Before, I'd just thought he was power hungry, horny, and amoral. Now I knew he was insane.
But he was the most intelligent man I'd ever met, regardless. He'd taken Hezalle's spell and tweaked it, lessening the amount of magic needed. Not much, but a little. He also fixed a few mistakes in it. He perfected the spell, and proved that he was even better than Hezalle had reportedly been, because when he tested it, it worked. He told me that there was a butterfly flying around the country that could never die. He also told me that the butterfly had reminded him of me- all icy blue and ephemeral, beautiful and untouchable. That was why it had been the test subject.
I felt bad for the butterfly- I know it's just an insect, but fae have deep feelings for every part of nature.

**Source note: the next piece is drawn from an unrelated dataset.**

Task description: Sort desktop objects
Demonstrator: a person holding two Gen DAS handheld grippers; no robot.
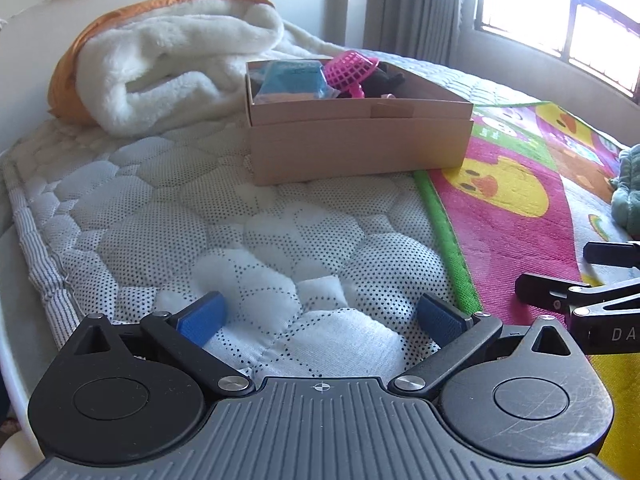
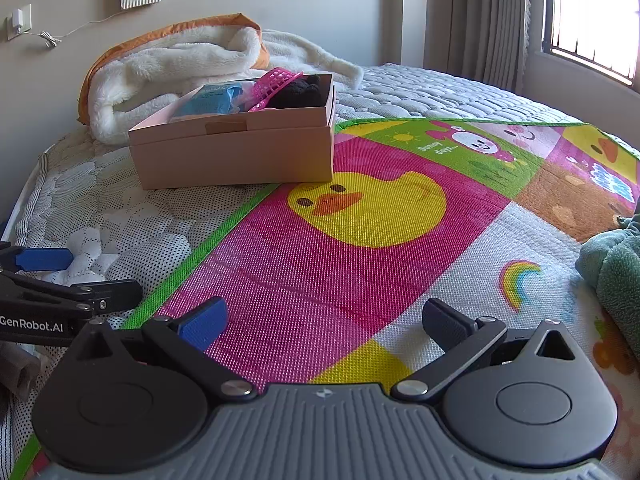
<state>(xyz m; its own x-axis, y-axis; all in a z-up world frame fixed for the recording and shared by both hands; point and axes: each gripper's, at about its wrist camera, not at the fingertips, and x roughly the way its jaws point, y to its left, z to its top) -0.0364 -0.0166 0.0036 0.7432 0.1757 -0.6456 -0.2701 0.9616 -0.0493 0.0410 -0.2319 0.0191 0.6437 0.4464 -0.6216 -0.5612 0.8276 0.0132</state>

The butterfly would never be able to feel the peace of death. I actually wept for it, mourning its loss in a way that would be impossible to explain to anyone but another fae.
And while I wept for it, I wept for me.
I wasn't going to get to die. There was no escape, no hope for a better life. I'd spend the rest of my existence- I refused to call it life, because life and death are bound together and when one is removed, the other is too- with Zhadriel.
You see, he wouldn't fail. Hezalle's theory worked on every animal. It just took a bit more magic for human's, to account for greater size and mental complexity. Zhadriel just had to save up magic, loads of magic, more than even his monster of a diamond could hold.
And he had to watch me life a hawk, because the news of his plans had made something snap within me. While before, I had waited for death, I now searched for it. I tried again and again to kill myself before he could take that away from me. I almost succeeded once- I rolled out of bed onto the iron floor. But I couldn't hold back my screams, which were apparently ghastly, so he found me and healed me. I set it back a while, though- it took a good amount of magic for him to heal me so completely that I wasn't even scarred from it- he didn't want his beautiful fae to be so completely flawed.
Now, he keeps me in a small cage- made of silver, not iron. He rarely leaves my side, and even when he sleeps, he sleeps with both arms around me and two guards watching, to make sure that I don't hurt myself, or him.
If he asked me again what I dreamt of, I don't know what I'd tell him.
Because lately, I haven't dreamt at all.